Of course this is great for the author because they can take an already ripping yarn (like Anne Boleyn and her sister vying for Henry VIII’s affections) and go to town with it (like suggesting Anne really slept with her brother — ew! — as Philippa Gregory did in The Other Boleyn Girl).
Even better, the rights of these books get bought by Hollywood and made into costume dramas starring hunky actors who bear no physical resemblance to the real-life person (like Eric Bana as Fatty VIII, come on!)
For a taster try: Georgiana, Duchess Of Devonshire by Amanda Foreman; The Lady Elizabeth by Alison Weir.
The Jane Austen novel
As the original chick-lit author, Ms Austen deserves a category all her own.
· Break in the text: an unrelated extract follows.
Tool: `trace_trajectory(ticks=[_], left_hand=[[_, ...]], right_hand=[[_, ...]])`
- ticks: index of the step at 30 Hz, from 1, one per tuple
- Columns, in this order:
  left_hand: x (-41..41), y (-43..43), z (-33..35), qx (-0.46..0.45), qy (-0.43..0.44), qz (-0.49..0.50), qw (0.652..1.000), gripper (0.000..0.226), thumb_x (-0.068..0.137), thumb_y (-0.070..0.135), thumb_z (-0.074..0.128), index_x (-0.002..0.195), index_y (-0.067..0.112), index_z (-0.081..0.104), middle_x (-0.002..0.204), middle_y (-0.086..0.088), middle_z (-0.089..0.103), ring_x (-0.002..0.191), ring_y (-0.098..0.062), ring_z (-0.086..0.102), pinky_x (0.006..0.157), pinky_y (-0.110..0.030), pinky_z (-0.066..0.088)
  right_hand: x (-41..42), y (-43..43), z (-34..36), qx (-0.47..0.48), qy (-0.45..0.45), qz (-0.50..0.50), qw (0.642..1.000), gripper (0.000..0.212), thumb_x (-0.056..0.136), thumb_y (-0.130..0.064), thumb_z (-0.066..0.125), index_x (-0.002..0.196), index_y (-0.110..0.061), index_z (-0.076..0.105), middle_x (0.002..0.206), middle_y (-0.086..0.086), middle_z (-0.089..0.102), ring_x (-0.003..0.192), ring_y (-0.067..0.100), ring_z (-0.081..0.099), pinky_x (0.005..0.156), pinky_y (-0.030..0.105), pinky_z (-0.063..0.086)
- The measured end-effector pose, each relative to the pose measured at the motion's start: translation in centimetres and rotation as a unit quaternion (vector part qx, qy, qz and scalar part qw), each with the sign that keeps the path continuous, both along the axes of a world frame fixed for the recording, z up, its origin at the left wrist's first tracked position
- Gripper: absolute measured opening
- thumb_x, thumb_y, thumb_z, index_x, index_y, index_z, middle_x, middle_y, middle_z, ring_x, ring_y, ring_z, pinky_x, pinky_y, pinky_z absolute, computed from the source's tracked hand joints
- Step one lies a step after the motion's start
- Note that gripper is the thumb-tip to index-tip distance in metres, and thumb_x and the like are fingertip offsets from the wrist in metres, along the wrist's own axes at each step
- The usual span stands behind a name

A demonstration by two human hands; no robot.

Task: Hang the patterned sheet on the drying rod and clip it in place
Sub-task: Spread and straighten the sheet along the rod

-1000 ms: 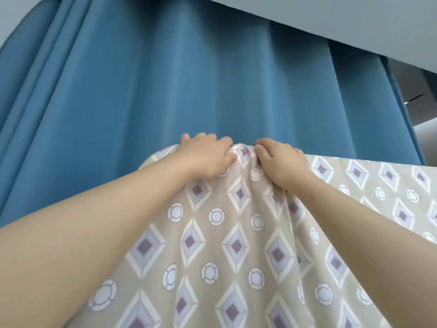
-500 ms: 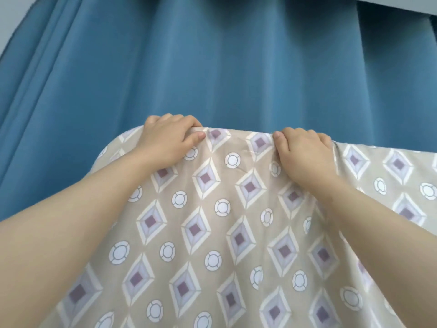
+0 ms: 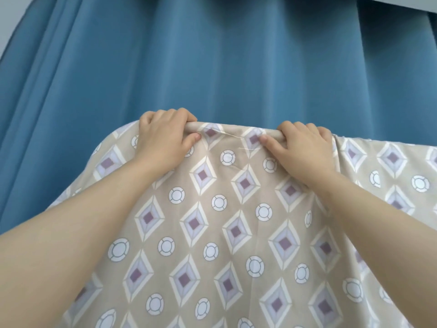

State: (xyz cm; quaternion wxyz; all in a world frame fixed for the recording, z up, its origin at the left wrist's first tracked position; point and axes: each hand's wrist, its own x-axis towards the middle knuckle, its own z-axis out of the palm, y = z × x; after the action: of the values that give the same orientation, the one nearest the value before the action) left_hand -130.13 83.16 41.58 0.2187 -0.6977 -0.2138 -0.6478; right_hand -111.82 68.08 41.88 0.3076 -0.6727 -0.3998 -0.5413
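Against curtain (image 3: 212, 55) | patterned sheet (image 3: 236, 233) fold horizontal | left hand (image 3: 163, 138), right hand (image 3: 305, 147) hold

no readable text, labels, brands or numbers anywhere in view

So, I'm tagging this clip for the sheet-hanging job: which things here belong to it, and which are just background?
Job: patterned sheet; left hand and right hand, both gripping its top fold. The rod does not show; no clips in view.
Background: blue curtain; pale wall, top corner.
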Motion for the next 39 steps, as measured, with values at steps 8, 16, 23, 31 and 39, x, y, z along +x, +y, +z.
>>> trace_trajectory(ticks=[8,16,23,31,39], left_hand=[[-0.5,0.6,-1.3,0.041,0.012,0.021,0.999,0.036,0.09,0.029,0.05,0.126,0.025,0.048,0.126,0.004,0.052,0.123,-0.02,0.04,0.099,-0.036,0.018],[-1.7,0.7,-6.1,-0.022,-0.034,-0.038,0.998,0.035,0.086,0.018,0.055,0.121,0.022,0.057,0.129,0.001,0.052,0.124,-0.025,0.04,0.101,-0.037,0.024],[-4.0,1.1,-16.2,-0.027,0.012,-0.053,0.998,0.028,0.081,0.03,0.046,0.098,0.021,0.066,0.112,0.001,0.06,0.11,-0.019,0.04,0.091,-0.039,0.031],[-6.2,-0.6,-30.2,-0.016,0.115,-0.035,0.993,0.025,0.069,0.004,0.059,0.089,0.015,0.069,0.104,-0.006,0.064,0.098,-0.025,0.045,0.08,-0.039,0.041],[-11.1,-3.2,-46.1,-0.15,0.264,-0.086,0.949,0.018,0.078,0.011,0.051,0.086,0.018,0.066,0.098,-0.004,0.064,0.09,-0.026,0.054,0.075,-0.038,0.042]], right_hand=[[-1.1,0.6,-1.9,0.028,-0.014,0.001,1.0,0.044,0.096,-0.049,0.031,0.128,-0.023,0.048,0.129,0.002,0.051,0.125,0.026,0.037,0.11,0.042,0.012],[-3.6,3.1,-6.8,0.057,0.013,0.137,0.989,0.035,0.095,-0.034,0.043,0.127,-0.026,0.051,0.136,-0.006,0.046,0.129,0.019,0.034,0.104,0.032,0.014],[-6.7,5.1,-15.7,-0.008,0.063,0.221,0.973,0.038,0.084,-0.03,0.043,0.118,-0.021,0.058,0.123,-0.002,0.056,0.117,0.022,0.044,0.098,0.032,0.022],[-9.9,4.1,-28.4,-0.118,0.172,0.257,0.943,0.04,0.083,-0.036,0.04,0.115,-0.022,0.06,0.119,-0.004,0.058,0.115,0.021,0.047,0.092,0.031,0.029],[-13.4,1.9,-43.5,-0.287,0.299,0.245,0.877,0.043,0.082,-0.031,0.04,0.116,-0.016,0.06,0.121,0.001,0.059,0.111,0.028,0.051,0.093,0.038,0.035]])
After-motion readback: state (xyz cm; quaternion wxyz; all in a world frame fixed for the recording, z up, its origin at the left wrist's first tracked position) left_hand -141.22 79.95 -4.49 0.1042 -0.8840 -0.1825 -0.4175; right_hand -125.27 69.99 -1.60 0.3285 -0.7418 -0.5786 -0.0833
Generally speaking her books are morality tales that end happily when the beautiful, virtuous, quick-witted heroine marries the rich, moody stud muffin with an enormous private income (ie one he inherited from Mummy and Daddy).
The nasty, bad-mannered, snooty people get their comeuppance and the plain, nice girls end up having to marry the dull yet well-hung vicar.
Oops, I meant well-read.
For a taster try: Mansfield Park, Sense And Sensibility, Emma and Bridget Jones’s Diary. Yes, it was actually written by Helen Fielding but is really just a modern, sluttier version of Pride And Prejudice. Or rent Clueless on DVD to see Alicia Silverstone recreate Austen’s titular Emma as a vapid Valley Girl.
The detective novel
Charles Dickens is credited with creating the first literary detective — Inspector Bucket — in his 1852 novel Bleak House.
Thankfully, Arthur Conan Doyle came along a few years later with his much more catchily named hero, Sherlock Holmes.
Using his brilliant powers of deduction and the odd snort of cocaine, Holmes was able to unravel even the most complicated of crimes.
Holmes’ adventures paved the way for Agatha Christie’s elaborate “whodunnits”, featuring the eccentric talents of Miss Marple and Hercule Poirot, exotic locations and lashings of Christie’s macabre sense of humour.
It was certainly a winning formula, making her the best-selling author of all time with two billion copies sold.
For a taster try: The Hound Of The Baskervilles by Arthur Conan Doyle; Murder On The Orient Express by Agatha Christie; or see Christie’s play The Mousetrap, the West End’s longest-running show.
Without doubt, the Big Daddy of modern fantasy fiction is JRR Tolkein.
His tales of lords, rings and hobbits captured the imagination of geeks all over the world, while the celluloid versions of these books finally put New Zealand on the global map.
JK Rowling, meanwhile, made gazillions of pounds off the back of a bespectacled boy called Harry.
Now there’s a fantasy most of us would like to come true.
For a taster try: The Lion, The Witch And The Wardrobe by CS Lewis; Terry Pratchett’s Discworld series.